Empowering Young Women to Lead Change - A Training Manual
World YWCA / UNFPA, June 2006
This resource manual is designed to enable young women to prepare and facilitate training on a host of issues that are important to them. The manual was developed by young women and contains modules on young women's leadership, economic justice, HIV and AIDS, human rights, peace, self esteem and body image, sexual and reproductive health and violence against women. The issues are complex and the publication has been developed for young women to lead themselves in learning more about the issues through fun and participatory activities and on to action. Trainings and workshops can be designed using the entire manual or pulling out modules of interest for shorter sessions.
Progress of the World’s Women 2005: Women, Work & Poverty
UNIFEM, 2005
This report marks the fifth anniversary of the UN Millennium Declaration and the tenth anniversary of the Beijing Platform for Action. It argues that unless governments and policymakers pay more attention to employment and its links to poverty, the campaign to make poverty history will not succeed and the hope for gender equality will founder on the reality of women’s growing economic insecurity.
Gender Equality: Striving for Justice in an Unequal World
UNRISD, , March 2005
This report of the United Nations Research Institute for Social Development (UNRISD) provides a useful complement to the formal review and appraisal of the implementation of the Beijing Platform for Action that the Division for the Advancement of Women is undertaking. It is divided into four broad sections: macroeconomics, well-being and gender; women, work and social policy; women in politics and public life; and gender, armed conflict and the search for peace.

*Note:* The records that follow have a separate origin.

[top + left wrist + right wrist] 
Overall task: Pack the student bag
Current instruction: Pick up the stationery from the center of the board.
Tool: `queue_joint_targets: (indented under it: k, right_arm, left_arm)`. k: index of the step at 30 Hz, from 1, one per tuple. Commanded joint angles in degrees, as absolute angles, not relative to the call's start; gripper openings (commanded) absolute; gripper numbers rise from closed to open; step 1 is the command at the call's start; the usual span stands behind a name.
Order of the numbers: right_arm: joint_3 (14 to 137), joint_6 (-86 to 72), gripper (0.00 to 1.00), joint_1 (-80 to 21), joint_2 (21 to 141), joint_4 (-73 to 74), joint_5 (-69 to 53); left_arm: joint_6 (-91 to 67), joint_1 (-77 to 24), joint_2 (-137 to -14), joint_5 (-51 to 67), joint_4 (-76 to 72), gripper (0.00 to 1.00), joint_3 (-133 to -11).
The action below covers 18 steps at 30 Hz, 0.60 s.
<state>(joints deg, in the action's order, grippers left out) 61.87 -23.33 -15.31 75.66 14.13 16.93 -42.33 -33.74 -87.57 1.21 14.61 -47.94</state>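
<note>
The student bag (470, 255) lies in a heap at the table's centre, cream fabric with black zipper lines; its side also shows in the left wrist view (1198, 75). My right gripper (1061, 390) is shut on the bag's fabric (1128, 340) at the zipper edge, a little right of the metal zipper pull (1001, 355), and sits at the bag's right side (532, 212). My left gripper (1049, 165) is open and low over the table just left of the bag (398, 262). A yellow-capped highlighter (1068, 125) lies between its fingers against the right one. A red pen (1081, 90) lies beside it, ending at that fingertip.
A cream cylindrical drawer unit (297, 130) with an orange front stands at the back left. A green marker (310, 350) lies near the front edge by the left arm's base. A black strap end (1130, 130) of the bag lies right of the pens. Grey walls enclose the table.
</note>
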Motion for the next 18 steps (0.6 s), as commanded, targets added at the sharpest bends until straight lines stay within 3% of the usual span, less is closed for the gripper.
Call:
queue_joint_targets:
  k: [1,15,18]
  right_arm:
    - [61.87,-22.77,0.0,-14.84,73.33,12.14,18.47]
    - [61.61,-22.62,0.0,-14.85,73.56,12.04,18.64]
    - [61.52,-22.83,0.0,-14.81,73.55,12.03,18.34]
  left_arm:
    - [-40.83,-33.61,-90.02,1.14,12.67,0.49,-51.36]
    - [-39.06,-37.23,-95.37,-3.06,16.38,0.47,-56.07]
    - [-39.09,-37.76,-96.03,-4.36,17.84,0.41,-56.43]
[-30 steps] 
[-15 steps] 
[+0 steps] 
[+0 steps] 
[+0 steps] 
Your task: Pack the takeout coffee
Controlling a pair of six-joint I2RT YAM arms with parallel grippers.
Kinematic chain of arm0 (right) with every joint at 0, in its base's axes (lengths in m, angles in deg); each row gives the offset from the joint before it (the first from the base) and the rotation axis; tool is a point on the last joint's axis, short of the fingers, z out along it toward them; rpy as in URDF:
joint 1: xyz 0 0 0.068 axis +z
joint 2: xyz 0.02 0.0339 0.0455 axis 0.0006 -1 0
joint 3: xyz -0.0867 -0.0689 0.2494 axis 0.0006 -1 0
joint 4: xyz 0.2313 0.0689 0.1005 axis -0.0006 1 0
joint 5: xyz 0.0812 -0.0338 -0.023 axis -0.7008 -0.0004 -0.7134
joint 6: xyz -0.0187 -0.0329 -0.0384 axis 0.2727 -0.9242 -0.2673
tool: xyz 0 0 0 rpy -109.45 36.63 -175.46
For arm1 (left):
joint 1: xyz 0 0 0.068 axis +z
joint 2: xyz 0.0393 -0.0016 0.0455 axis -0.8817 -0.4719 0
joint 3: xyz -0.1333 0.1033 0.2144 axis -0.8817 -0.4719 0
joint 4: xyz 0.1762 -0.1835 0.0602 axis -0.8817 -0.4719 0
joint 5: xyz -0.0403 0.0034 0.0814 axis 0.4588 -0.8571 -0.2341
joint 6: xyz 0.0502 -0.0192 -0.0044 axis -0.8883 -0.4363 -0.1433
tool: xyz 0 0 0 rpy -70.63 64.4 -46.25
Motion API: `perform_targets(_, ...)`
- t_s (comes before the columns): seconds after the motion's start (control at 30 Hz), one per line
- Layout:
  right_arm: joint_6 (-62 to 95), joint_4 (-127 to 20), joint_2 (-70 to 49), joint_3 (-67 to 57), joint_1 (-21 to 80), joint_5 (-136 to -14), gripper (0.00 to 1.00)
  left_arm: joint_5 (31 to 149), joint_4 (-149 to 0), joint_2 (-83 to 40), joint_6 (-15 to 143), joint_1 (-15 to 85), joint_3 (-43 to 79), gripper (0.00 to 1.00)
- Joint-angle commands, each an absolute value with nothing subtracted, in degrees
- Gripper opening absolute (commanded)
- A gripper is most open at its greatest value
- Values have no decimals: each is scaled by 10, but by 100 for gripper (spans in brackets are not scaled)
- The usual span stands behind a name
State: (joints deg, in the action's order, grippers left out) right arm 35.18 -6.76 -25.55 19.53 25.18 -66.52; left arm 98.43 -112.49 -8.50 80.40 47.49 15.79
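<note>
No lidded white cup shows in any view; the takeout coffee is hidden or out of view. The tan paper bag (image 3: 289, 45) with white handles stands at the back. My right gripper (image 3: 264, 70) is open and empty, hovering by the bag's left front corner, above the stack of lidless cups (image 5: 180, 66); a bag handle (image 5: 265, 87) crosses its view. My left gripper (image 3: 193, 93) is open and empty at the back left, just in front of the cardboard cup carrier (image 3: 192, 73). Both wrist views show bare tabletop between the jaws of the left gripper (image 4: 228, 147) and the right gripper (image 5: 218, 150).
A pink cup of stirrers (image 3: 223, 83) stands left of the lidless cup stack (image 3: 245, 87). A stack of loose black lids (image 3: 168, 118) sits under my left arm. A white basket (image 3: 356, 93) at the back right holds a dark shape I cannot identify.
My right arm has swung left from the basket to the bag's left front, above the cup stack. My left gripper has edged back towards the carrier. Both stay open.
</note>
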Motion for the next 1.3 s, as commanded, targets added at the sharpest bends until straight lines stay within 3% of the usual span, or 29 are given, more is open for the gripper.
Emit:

Monitoring the Millennium Development Goals from a rural perspective
FAO Discussion Paper, February 2005
This paper offers some reflections on the monitoring process for the Millennium Development Goals (MDGs) and highlights FAO relevant activities. It offers some recommendations for strengthening the rural component of the MDG process, because the MDGs represent an unprecedented international commitment to address the root causes, and mitigate some of the effects of underdevelopment.
The mainstreaming of gender issues into MDG goals and targets as well as reporting procedures has raised particular challenges. There is general concern that the MDGs may not accurately reflect the urgent issues of social inequality and the institutional changes that are required to achieve gender equality.